The excerpt below is from an article by Daniel Suhr that appeared October 15, 2020, in The Wall Street Journal.
Sen. Sheldon Whitehouse of Rhode Island showed up to Judge Amy Coney Barrett’s hearing with a red marker pen and made-for-TV charts. He portrayed her as the product of a right-wing conspiracy organized by the Federalist Society and other nonprofit groups, which he calls “dark money” organizations because they protect donors’ privacy.
Mr. Whitehouse didn’t mention that Justice Ruth Bader Ginsburg spoke at Federalist Society events, which host jurists and legal experts from all sides of the political spectrum—or that Ginsburg’s career as a women’s-rights lawyer was made possible by anonymous donors.
For people who challenge the powerful in the name of individual rights, anonymity and privacy are essential safeguards. As founding director of the American Civil Liberties Union’s Women’s Rights Project, Ginsburg took on high-profile, politically charged cases. Today her work is widely praised, but at the time it was a disruptive assault on the status quo.

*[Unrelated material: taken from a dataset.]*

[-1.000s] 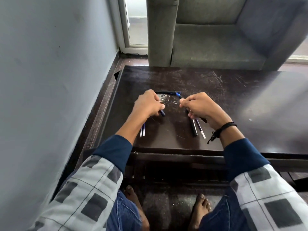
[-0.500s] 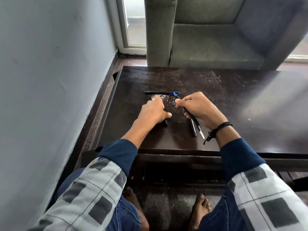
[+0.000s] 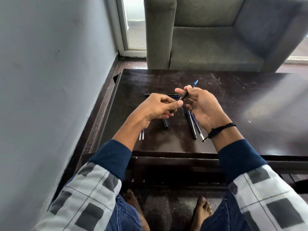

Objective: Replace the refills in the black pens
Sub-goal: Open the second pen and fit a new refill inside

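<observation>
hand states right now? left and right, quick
Left hand: pinches the lower end of the pen.
Right hand: pinches the same pen, near its blue tip.

No text, label, brand, number or sign can be read. The black pen point(image 3: 184, 96), pinched between the left hand point(image 3: 160, 107) and the right hand point(image 3: 202, 105), shows no legible print. Any marking on the pens point(image 3: 192, 125) and refills point(image 3: 141, 135) lying on the table point(image 3: 150, 80) is too small to tell.
</observation>
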The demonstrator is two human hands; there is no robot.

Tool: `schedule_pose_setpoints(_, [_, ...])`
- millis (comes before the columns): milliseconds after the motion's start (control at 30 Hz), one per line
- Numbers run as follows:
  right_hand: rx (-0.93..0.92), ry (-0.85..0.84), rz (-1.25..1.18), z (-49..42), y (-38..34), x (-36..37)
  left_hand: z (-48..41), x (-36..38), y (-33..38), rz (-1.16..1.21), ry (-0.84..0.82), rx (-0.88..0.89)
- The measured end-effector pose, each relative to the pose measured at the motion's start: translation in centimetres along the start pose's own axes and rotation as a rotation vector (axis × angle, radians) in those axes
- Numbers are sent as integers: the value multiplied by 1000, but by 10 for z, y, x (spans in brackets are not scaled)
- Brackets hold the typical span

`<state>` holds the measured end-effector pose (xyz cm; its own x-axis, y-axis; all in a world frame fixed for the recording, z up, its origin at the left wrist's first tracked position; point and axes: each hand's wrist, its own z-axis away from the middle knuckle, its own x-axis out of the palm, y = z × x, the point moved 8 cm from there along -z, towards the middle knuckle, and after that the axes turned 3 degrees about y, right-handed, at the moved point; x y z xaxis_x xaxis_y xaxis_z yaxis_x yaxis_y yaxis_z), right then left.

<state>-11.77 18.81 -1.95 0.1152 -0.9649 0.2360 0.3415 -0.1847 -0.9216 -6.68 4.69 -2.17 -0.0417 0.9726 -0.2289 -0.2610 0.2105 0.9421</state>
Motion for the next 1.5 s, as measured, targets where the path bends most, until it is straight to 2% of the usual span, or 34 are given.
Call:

Meanwhile, her ACLU colleagues were in court defending donor privacy. Justice Thurgood Marshall—who himself argued in court on behalf of NAACP members’ privacy before becoming a judge—wrote in California Bankers Association v. Shultz (1974) that the government may not run “roughshod over the First Amendment rights of the hundreds of lawful yet controversial organizations like the ACLU.”

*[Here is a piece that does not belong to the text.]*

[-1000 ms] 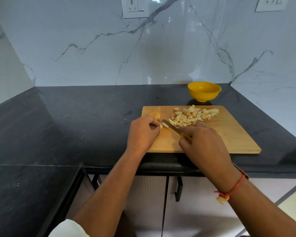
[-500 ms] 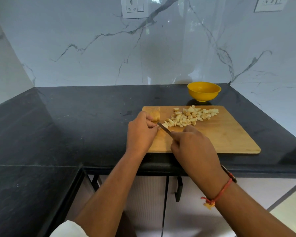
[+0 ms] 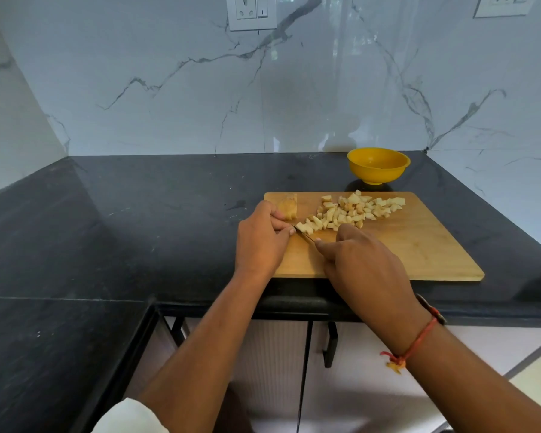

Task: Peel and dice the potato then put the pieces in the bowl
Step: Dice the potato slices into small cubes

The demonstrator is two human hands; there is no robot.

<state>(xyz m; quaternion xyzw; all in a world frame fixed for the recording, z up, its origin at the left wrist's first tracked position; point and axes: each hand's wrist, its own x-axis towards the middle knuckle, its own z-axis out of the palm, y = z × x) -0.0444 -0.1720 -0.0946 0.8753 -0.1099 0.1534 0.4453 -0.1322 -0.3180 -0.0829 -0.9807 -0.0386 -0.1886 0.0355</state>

The ACLU continues its fight for citizens’ privacy. I recently represented a conservative advocacy group that sued to stop a New Jersey law imposing “donor disclosure” mandates on nonprofit groups. The ACLU joined the challenge. An Obama-appointed judge recognized that today’s donors live “in a climate marked by the so-called cancel or call-out culture that has resulted in people losing employment, being ejected or driven out of restaurants while eating their meals; and where the Internet removes any geographic barriers to cyber harassment of others.”